Mental illness, drug abuse common
| Street dwellers find a home |
By Rod Ohira
Advertiser Staff Writer
A shirtless young man wearing long basketball shorts darts into the intersection of Kamehameha Highway and Waimano Home Road.
He puts down a paper cup in the middle of the roadway, makes hand gestures to a diamondhead-bound motorist at a traffic light, picks up the cup and zig-zags his way through moving mauka-bound traffic before disappearing into a shopping center.
Richard Jang of the Pearl City Crime Reduction Unit spotted the young man before he first stepped onto the roadway. Jang knew him by name.
"We've arrested him maybe six times, mostly for petty theft," Jang said. "All the businesses around here are fed up with him because he goes into places and just grabs stuff. Criminally, he won't fly because he doesn't fit the criteria. He's MH-1 (mentally ill). We've tried to get him admitted for evaluation but he doesn't fit the criteria for mental health, either, so they won't take him.
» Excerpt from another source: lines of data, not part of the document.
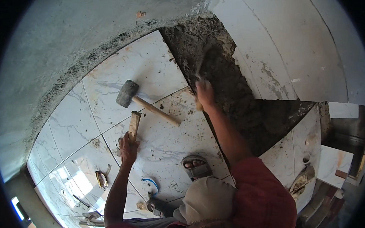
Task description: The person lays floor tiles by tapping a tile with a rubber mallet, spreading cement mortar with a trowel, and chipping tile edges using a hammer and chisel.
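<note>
My right hand (204,92) is closed around the handle of a trowel (199,68), whose blade is blurred. It works over the dark wet mortar (230,81) in the gap between the tiles. My left hand (128,151) grips a short wooden stick (134,125) above the marble-patterned floor tiles (171,139). Just beyond that stick lies a rubber mallet (127,93), black head to the left, its pale wooden handle slanting toward me. Crumbs of mortar are scattered over the tiles around it.
A grey plastered wall (85,32) borders the floor on the far left. Large pale panels (281,40) stand along the mortar's right side. My sandalled foot (196,167) rests on a tile near a blue-rimmed round object (152,185). Several tools (91,220) lie at lower left.
</note>
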Tool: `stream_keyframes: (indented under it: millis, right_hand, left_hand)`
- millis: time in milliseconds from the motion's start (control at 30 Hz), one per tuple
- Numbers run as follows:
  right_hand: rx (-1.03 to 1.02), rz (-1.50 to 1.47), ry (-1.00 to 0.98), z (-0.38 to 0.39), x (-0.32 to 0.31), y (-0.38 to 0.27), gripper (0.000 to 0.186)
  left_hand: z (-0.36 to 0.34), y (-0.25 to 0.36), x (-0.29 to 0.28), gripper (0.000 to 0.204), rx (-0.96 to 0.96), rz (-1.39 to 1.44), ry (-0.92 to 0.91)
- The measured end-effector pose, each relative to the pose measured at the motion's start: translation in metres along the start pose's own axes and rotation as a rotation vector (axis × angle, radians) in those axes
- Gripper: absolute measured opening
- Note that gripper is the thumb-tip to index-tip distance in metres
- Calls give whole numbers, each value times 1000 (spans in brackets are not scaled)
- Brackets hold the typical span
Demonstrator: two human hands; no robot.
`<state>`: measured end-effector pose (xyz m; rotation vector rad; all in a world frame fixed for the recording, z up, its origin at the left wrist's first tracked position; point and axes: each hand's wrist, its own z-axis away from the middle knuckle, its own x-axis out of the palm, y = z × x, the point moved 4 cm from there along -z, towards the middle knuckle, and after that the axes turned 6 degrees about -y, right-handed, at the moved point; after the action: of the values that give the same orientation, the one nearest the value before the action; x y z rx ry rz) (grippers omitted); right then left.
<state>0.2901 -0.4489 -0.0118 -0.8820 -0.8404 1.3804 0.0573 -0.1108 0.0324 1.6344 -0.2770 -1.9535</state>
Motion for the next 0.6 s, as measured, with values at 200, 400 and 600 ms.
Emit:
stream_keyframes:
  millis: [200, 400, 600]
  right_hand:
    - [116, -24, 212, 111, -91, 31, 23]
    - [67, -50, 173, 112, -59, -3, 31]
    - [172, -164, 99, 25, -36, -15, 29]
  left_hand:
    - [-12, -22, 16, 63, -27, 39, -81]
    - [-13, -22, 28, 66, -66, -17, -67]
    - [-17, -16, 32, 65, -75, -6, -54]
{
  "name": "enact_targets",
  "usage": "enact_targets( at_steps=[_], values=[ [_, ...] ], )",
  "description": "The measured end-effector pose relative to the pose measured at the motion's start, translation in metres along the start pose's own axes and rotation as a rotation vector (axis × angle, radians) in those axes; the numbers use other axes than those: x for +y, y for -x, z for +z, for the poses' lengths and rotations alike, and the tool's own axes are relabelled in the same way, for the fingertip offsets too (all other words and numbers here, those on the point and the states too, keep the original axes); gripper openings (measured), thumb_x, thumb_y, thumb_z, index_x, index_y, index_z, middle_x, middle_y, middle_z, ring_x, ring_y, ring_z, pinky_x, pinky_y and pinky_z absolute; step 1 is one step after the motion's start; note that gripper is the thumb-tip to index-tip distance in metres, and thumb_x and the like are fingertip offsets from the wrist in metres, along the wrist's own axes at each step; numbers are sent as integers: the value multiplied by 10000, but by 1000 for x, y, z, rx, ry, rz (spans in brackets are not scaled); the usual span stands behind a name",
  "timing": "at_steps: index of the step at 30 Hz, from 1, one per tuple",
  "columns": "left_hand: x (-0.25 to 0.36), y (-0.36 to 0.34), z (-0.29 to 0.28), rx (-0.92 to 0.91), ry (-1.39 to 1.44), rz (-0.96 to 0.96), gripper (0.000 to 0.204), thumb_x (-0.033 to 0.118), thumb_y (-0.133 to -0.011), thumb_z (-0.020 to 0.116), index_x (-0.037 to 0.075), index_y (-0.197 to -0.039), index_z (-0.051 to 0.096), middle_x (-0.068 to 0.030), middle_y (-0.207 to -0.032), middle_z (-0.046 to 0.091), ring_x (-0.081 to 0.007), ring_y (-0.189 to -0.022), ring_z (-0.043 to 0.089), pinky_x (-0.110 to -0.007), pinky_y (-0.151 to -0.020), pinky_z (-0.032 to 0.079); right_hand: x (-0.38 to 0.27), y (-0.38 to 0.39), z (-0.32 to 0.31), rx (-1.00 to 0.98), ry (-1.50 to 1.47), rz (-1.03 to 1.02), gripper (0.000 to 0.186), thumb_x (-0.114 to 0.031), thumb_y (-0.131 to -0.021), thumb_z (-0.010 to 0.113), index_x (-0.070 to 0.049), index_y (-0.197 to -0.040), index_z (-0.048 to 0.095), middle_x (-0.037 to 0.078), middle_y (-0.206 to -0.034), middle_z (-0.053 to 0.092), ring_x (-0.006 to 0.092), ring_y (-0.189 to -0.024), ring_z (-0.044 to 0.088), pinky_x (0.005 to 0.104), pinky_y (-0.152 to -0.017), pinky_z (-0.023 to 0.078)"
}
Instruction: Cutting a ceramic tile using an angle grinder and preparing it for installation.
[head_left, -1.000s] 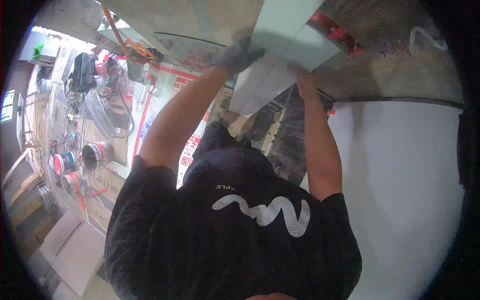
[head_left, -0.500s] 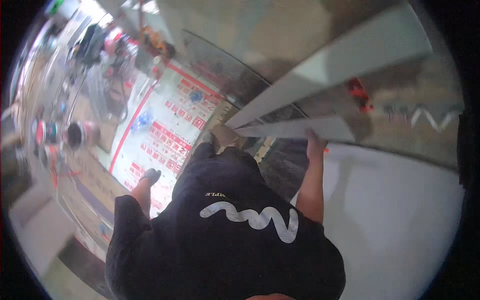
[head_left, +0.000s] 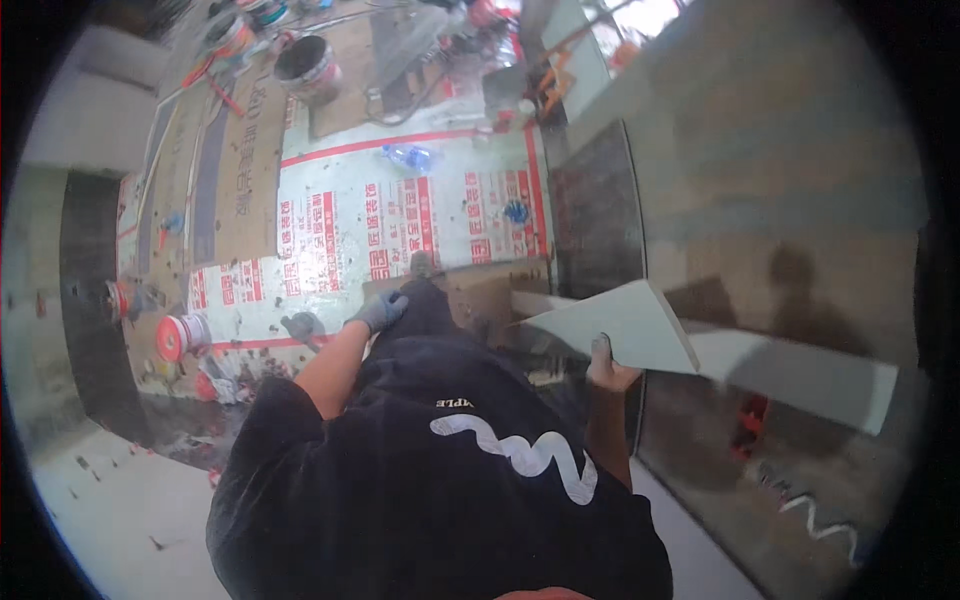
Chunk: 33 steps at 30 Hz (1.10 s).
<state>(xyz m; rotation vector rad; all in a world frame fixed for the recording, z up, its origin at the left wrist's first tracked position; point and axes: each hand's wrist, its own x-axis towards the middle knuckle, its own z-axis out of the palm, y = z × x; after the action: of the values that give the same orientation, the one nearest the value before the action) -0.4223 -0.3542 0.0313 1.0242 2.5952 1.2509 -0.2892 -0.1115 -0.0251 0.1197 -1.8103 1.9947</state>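
My left hand (head_left: 382, 311), in a grey glove, rests on my dark trousers at thigh level, fingers loosely bent and apart, with nothing visible in it. My right hand (head_left: 610, 368) grips the lower edge of a white triangular board (head_left: 625, 318), thumb on its face, out to my right. Behind that piece, a long white strip (head_left: 820, 390) lies against the brown surface on the right; whether the two pieces touch is unclear. A dark panel (head_left: 595, 190) stands just beyond them. My right fingertips are partly hidden by the board.
Printed protective sheeting (head_left: 340, 230) covers the floor ahead. A white bucket with red lid (head_left: 178, 338) sits left, a dark bucket (head_left: 305, 60) farther off, a blue plastic bottle (head_left: 400, 156) mid-floor. Orange tools (head_left: 555, 85) stand at the back. A red object (head_left: 750, 425) is low right.
My left hand left the white boards and dropped to my thigh. My right hand came lower, holding the triangular piece, now separately visible. The view has swung, bringing the printed floor to the middle.
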Motion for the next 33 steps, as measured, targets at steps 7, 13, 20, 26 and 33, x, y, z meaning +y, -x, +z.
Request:
enact_targets(
  at_steps=[7,13,20,26,33],
  values=[
    [-258,248,-73,-109,-95,-486,377,367,-928,599,40,-1116,625,-243,-946,658,-411,-876,646,-457,-780,502,10,-106,173,-80,602,211,456,-315,-919,636,-70,-1294,547,145,-1273,594,337,-1195,532,452,-1030,393],
    [-368,512,-219,-475,-72,-1295,574,409,-885,428,-11,-1238,597,-264,-1328,536,-375,-1299,469,-432,-1075,375,59,-139,271,-293,1051,63,412,-286,-949,542,-44,-1280,580,141,-1357,548,351,-1225,511,436,-1098,333],
    [-523,452,-375,-17,-54,-1241,554,420,-896,446,-71,-1053,651,-303,-1071,647,-415,-1073,615,-458,-950,457,-12,-56,341,183,802,388,434,-299,-914,657,9,-1213,592,151,-1233,601,292,-1164,547,421,-1008,403],
    [-550,246,-378,172,447,-835,390,364,-933,522,7,-989,666,-210,-909,678,-207,-879,637,-405,-799,486,-28,-118,475,73,1233,-27,246,-172,-883,687,7,-1048,655,147,-1048,667,298,-961,620,415,-915,455],
    [-630,181,-396,60,321,-908,374,344,-899,526,2,-970,658,-168,-860,658,-195,-788,592,-379,-761,483,13,-301,626,23,739,-29,280,-72,-879,604,59,-1126,601,132,-1041,651,274,-967,616,409,-912,458]
  ],
)
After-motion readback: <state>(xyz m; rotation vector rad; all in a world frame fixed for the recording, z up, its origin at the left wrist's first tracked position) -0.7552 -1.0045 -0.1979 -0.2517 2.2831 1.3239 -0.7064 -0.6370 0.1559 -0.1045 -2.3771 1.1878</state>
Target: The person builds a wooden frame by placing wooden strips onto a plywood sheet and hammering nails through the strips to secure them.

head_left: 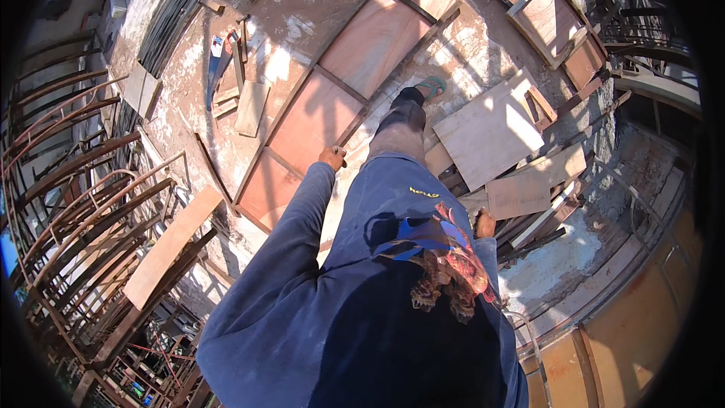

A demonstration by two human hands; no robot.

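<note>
My left hand (333, 157) hangs by the near side of a long framed plywood panel (317, 117), its fingers curled in. Whether anything small is inside them does not show. The panel lies on the ground, dark timber strips dividing its reddish face. My right hand (485, 224) shows only in part beside my shirt, close to a small plywood piece (519, 195); its fingers are mostly hidden. Beyond that piece a larger pale plywood sheet (487, 130) rests on scrap timber. One sandalled foot (432, 88) is set forward between panel and sheet.
A handsaw (215, 68), a hammer (242, 34) and wood offcuts (251, 108) lie left of the panel. Another framed panel (550, 19) is at the far right. Stacked curved metal frames (91, 189) fill the left side. Loose boards (559, 215) clutter the right.
</note>
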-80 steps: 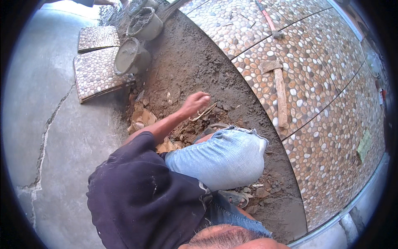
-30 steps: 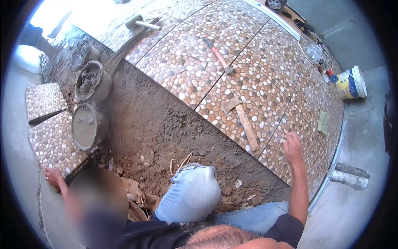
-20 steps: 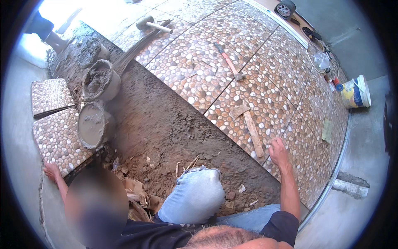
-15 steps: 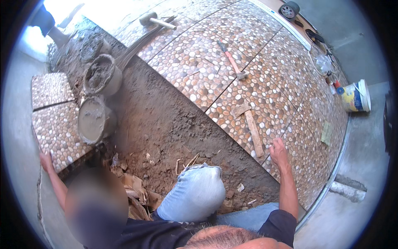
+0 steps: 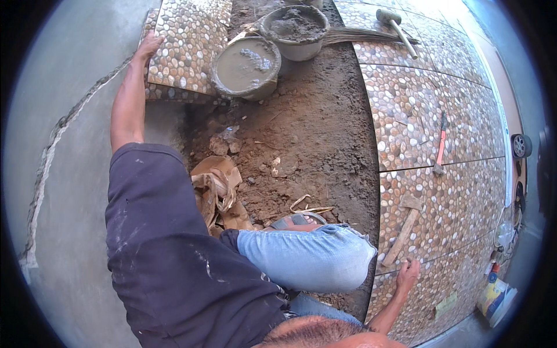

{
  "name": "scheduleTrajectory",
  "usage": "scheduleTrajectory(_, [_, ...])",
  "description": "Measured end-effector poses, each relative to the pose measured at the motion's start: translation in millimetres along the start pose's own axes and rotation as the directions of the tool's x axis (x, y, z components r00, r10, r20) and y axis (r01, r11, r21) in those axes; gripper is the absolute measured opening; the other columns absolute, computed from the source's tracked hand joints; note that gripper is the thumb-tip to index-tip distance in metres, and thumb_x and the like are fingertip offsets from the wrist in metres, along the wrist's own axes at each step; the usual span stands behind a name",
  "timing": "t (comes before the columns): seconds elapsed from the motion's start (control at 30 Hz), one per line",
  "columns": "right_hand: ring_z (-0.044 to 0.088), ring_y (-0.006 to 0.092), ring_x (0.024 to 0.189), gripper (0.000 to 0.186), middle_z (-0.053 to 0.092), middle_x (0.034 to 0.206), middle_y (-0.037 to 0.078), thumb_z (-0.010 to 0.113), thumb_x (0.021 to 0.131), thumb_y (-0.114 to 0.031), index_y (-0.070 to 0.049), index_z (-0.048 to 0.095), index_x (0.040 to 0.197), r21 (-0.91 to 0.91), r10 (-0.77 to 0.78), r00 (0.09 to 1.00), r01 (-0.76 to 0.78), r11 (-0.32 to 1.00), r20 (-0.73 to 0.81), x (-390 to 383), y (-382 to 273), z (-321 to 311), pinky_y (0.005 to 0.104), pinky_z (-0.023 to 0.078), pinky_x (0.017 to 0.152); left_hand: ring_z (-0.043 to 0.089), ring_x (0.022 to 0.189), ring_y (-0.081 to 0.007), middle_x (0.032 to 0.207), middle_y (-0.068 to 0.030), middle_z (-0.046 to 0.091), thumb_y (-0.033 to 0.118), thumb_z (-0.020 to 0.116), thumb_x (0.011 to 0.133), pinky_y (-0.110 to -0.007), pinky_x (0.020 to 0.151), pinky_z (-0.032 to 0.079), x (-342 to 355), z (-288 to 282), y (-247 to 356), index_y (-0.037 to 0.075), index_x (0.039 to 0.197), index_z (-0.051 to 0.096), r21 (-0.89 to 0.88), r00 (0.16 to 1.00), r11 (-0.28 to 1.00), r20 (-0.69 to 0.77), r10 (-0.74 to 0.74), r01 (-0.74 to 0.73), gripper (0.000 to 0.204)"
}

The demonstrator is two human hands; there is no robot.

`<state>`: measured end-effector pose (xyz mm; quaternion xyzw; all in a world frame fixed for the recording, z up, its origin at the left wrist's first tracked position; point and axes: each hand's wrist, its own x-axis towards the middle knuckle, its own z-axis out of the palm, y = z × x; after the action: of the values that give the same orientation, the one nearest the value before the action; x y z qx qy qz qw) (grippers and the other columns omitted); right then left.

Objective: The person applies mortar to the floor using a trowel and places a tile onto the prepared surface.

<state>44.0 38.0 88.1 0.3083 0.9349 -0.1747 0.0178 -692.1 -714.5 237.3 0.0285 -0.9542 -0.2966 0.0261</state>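
My left hand [image 5: 148,46] grips the left edge of a pebble-patterned tile [image 5: 185,49] in a stack on the left, beside a bucket of watery grey slurry [image 5: 245,69]. My right hand [image 5: 408,272] is low on the laid pebble-patterned tiles [image 5: 435,214], fingers curled; what is under them, if anything, is hidden. It is just right of the handle end of a wooden-handled hatchet-like tool [image 5: 399,238], without visibly gripping it. A red-handled hammer [image 5: 441,145] lies higher on those tiles. My bent knee in jeans is between my two arms.
Bare soil and mortar [image 5: 313,139] run between cracked concrete [image 5: 75,174] and the tiled floor. A bucket of mortar [image 5: 296,43], long thin strands [image 5: 365,36] and a mallet [image 5: 394,29] are at the top. Crumpled brown paper [image 5: 214,185] lies by my leg; a paint bucket [image 5: 496,301] stands lower right.
My view has turned left. My left hand moved from over the soil to the stacked tiles' edge and now sits farther along it. My right hand stays down on the laid tiles.
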Motion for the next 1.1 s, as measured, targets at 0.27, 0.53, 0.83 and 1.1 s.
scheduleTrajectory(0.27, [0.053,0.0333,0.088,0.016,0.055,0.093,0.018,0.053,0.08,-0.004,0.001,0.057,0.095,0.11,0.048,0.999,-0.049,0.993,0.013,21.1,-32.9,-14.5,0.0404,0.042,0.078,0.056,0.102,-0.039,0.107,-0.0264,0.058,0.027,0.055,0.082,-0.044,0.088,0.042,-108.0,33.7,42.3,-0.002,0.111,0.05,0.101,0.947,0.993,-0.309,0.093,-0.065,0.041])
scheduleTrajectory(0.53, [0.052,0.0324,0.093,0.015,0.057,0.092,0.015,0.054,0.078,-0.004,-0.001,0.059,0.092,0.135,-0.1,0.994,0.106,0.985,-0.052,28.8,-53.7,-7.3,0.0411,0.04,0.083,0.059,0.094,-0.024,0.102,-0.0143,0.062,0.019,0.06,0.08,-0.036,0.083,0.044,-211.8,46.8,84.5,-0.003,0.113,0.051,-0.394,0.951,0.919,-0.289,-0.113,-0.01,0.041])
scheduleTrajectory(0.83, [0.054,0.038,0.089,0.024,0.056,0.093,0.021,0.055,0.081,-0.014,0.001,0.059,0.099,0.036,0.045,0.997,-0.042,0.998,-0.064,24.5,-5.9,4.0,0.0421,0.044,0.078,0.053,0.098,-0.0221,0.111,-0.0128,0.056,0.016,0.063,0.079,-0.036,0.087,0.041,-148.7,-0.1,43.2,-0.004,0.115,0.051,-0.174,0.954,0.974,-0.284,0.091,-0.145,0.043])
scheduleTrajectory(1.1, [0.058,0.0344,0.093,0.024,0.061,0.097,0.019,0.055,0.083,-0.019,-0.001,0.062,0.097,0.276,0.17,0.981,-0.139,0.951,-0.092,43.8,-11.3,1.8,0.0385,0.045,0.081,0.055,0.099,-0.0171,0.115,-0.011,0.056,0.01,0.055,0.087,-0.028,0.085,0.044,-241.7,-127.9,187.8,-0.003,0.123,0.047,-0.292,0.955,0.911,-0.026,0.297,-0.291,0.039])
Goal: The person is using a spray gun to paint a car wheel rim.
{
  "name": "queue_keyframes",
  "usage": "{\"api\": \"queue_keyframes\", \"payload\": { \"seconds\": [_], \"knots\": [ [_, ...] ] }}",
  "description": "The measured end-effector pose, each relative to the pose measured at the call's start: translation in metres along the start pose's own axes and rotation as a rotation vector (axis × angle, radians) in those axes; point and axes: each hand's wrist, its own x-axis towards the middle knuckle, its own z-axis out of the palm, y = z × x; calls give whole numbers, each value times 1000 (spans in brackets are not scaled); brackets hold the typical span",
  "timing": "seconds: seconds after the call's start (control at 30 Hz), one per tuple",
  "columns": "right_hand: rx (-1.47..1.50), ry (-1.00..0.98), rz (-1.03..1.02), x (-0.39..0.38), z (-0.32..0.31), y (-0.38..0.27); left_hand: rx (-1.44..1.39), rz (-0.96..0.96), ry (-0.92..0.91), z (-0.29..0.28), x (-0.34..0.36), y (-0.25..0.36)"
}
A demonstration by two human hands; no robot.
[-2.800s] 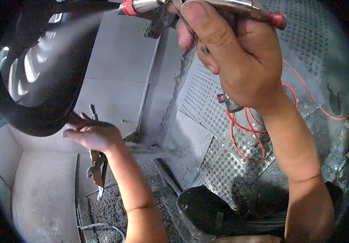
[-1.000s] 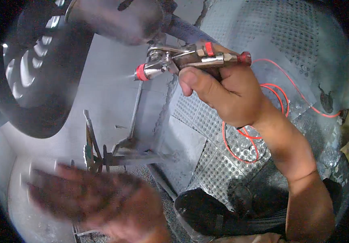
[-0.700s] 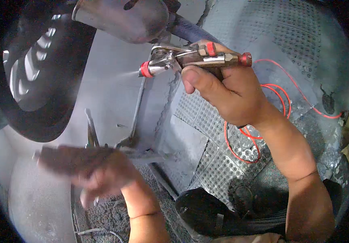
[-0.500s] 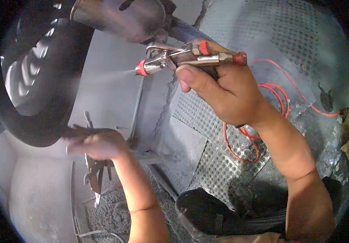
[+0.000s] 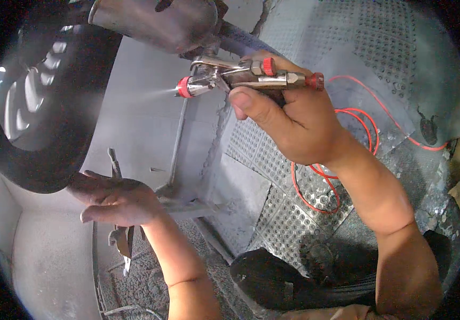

"Dealing with him is one of the most frustrating things. He just wanders around until he gets hungry. He says he's from California but we don't know where he came from; he just showed up one day (in Pearl City) over a year ago."
Many of the chronically homeless on the streets suffer from mental illness, said Lynn Maunakea, Institute of Human Services executive director.
"It's no surprise that numbers are under-reported because who is going to tell someone their mental health history if they have one?" Maunakea said. "At IHS, we started assessing women and found over 80 percent could use mental health service. I'm not a psychiatrist but I agree with Kenneth Minkoff, a national mental health expert, who says with the population of chronically homeless, the best practice is to assume there are both mental health and chemical involvement issues."
Providing housing for the chronically homeless, those with mental illness and substance abuse problems, is the focus of Homeless Awareness Week, which begins today. Housing coupled with supportive services is considered the top priority by homeless service providers toward ending homelessness in Hawai'i.
Maunakea said the mental health of the homeless "runs the gamut" from bipolar disorder, schizophrenia and paranoia to personality disorders. In many cases, chemical dependency is a contributor, she added.
The face of the homeless is varied, however.
Margot Schrire, chairwoman of Partners in Care (a coalition of 50 service providers), said those on the street also include runaways, victims of domestic violence, and those in debt who have lost their jobs.
"People feel safe it will never happen to them but so many are just one paycheck away from being homeless," Schrire said. "The reality is many of them did not choose to be homeless and never thought it would happen to them, either."